By holding an ADS or an interest therein,
Owners and holders of ADSs each irrevocably agree that any legal suit, action or proceeding against or involving the Company or
the Depositary, arising out of or based upon the Deposit Agreement or the transactions contemplated thereby, may only be instituted
in a state or federal court in New York, New York, and by holding an ADS or an interest therein each irrevocably waives any objection
which it may now or hereafter have to the laying of venue of any such proceeding, and irrevocably submits to the exclusive jurisdiction
of such courts in any such suit, action or proceeding.

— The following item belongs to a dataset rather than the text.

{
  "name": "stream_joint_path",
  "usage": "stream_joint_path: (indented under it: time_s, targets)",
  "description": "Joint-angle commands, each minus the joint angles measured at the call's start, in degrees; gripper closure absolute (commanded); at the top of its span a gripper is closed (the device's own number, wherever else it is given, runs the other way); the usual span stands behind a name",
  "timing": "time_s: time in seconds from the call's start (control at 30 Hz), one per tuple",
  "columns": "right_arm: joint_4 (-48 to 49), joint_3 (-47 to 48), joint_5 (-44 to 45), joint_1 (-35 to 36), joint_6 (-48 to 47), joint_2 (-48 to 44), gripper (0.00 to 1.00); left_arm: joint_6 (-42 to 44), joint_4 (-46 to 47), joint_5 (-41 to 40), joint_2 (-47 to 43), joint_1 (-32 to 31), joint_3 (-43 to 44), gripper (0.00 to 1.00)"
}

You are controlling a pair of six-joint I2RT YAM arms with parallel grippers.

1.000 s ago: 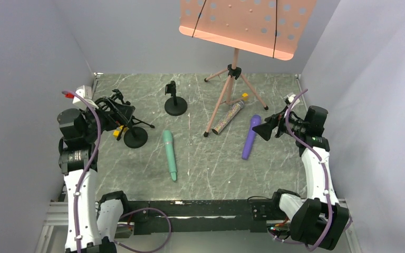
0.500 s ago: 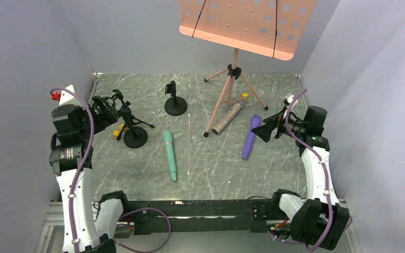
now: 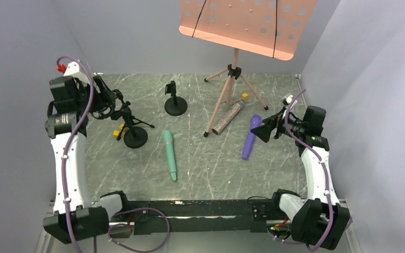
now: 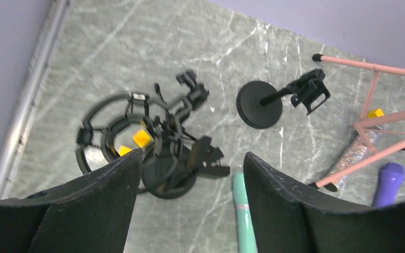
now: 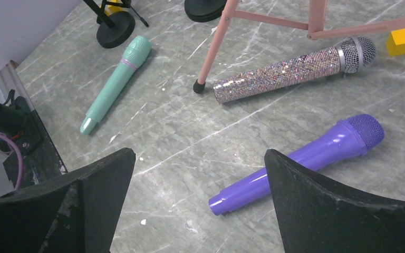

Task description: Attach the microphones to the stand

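Left gripper (image 4: 192, 154) hangs empty, jaws apart, over the black stand (image 4: 169, 176), right gripper (image 5: 199, 153) equally spread above the purple microphone (image 5: 316, 152) lying flat on the desk (image 5: 190, 132) — I worry an off-centre close would roll that slick barrel away.

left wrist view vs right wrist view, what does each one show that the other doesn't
Only the left wrist view shows the stands' tops: the ringed cradle on one black stand and the clip on the small stand. Only the right wrist view shows the mint green microphone, the glittery microphone and the purple microphone end to end. Both show part of all three microphones, the stands' round bases, the pink tripod legs and a yellow block.
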Motion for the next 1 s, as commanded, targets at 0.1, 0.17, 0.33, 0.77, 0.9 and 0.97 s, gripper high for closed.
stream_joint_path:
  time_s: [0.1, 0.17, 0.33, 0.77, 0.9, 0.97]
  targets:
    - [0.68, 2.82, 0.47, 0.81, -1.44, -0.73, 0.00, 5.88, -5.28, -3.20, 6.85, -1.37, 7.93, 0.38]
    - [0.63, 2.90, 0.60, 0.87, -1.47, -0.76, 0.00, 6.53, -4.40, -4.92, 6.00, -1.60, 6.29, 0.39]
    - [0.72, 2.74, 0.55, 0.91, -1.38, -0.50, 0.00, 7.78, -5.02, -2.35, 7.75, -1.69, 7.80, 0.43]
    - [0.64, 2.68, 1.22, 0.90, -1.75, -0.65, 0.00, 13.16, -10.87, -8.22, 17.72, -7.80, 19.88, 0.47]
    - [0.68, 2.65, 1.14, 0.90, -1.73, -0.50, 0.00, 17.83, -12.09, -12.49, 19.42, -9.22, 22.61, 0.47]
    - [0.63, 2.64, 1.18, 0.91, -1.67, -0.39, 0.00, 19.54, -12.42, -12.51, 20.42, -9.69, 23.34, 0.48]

The Company has agreed to indemnify the
Depositary and its agents under certain circumstances. Neither the Depositary nor any of its agents shall be liable to Owners or
beneficial owners of interests in ADSs for any indirect, special, punitive or consequential damages (including, without limitation,
lost profits) of any form incurred by any person or entity, whether or not foreseeable and regardless of the type of action in
which such a claim may be brought.
No disclaimer of liability under the Securities
Act of 1933 is intended by any provision of the Deposit Agreement.
(21) Indemnification
of the Depositary and the Company. Except as provided in the penultimate paragraph of Section 5.08 of the Deposit Agreement,
the Company agrees to indemnify the Depositary, each Custodian and their respective directors, officers, employees, agents and,
other than in the case of the Custodian, affiliates against, and defend and hold each of them harmless from, any loss, liability
or expense (including reasonable fees and expenses of counsel) which may arise out of acts performed or omitted in connection with
the provisions of the Deposit Agreement and of the Receipts, as the same may be amended, modified or supplemented from time to
time, (i) by either the Depositary or a Custodian or their respective directors, officers, employees, and agents, except for any
liability or expense arising out of the negligence or bad faith of the Depositary or its directors, officers, employees, agents
or affiliates acting in their capacities as such under the Deposit Agreement or (ii) by the Company or any of its agents (other
than the Depositary), directors, officers, employees and affiliates. Any person seeking indemnification hereunder shall notify
the Company of the commencement of any indemnifiable action or claim promptly after any such person becomes aware of such commencement
and shall consult in good faith with the Company as to the conduct of the defense of such action or claim (including the compromise
or settlement thereof).
The indemnities contained in the preceding
paragraph shall apply to any liability or expense which may arise out of any misstatement or alleged misstatement or omission or
alleged omission in any registration statement, proxy statement, prospectus (or placement memorandum), or preliminary prospectus
(or preliminary placement memorandum) relating to the offer or sale of American Depositary Shares, except to the extent any such
liability or expense arises out of (i) information relating to the Depositary or any Custodian (other than the Company), as applicable,
furnished in writing by the Depositary and not materially changed or altered by the Company expressly for use in any of the foregoing
documents, or, (ii) if such information is provided, the failure to state a material fact necessary to make the information provided
not misleading.
Except as provided in the next succeeding
paragraph or in Section 5.03 of the Deposit Agreement, the Depositary agrees to indemnify the Company and its directors, officers
and employees, acting in their capacities as such under the Deposit Agreement against, and affiliates acting for and on behalf
of the Company to perform its functions under the Deposit Agreement (other than, in the case of affiliates, in their capacity,
if any, as Owners or holders of Receipts under the Deposit Agreement) and defend for and hold each of them harmless from, any loss,
liability or expense (including reasonable fees and expenses of counsel) incurred by them to the extent such liability is due to
the negligence or bad faith of the Depositary or the Custodian (subject to the limitations provided for in Section 5.03 of the
Deposit Agreement) in connection with acts performed or omitted by the Depositary or the Custodian pursuant to the Deposit Agreement.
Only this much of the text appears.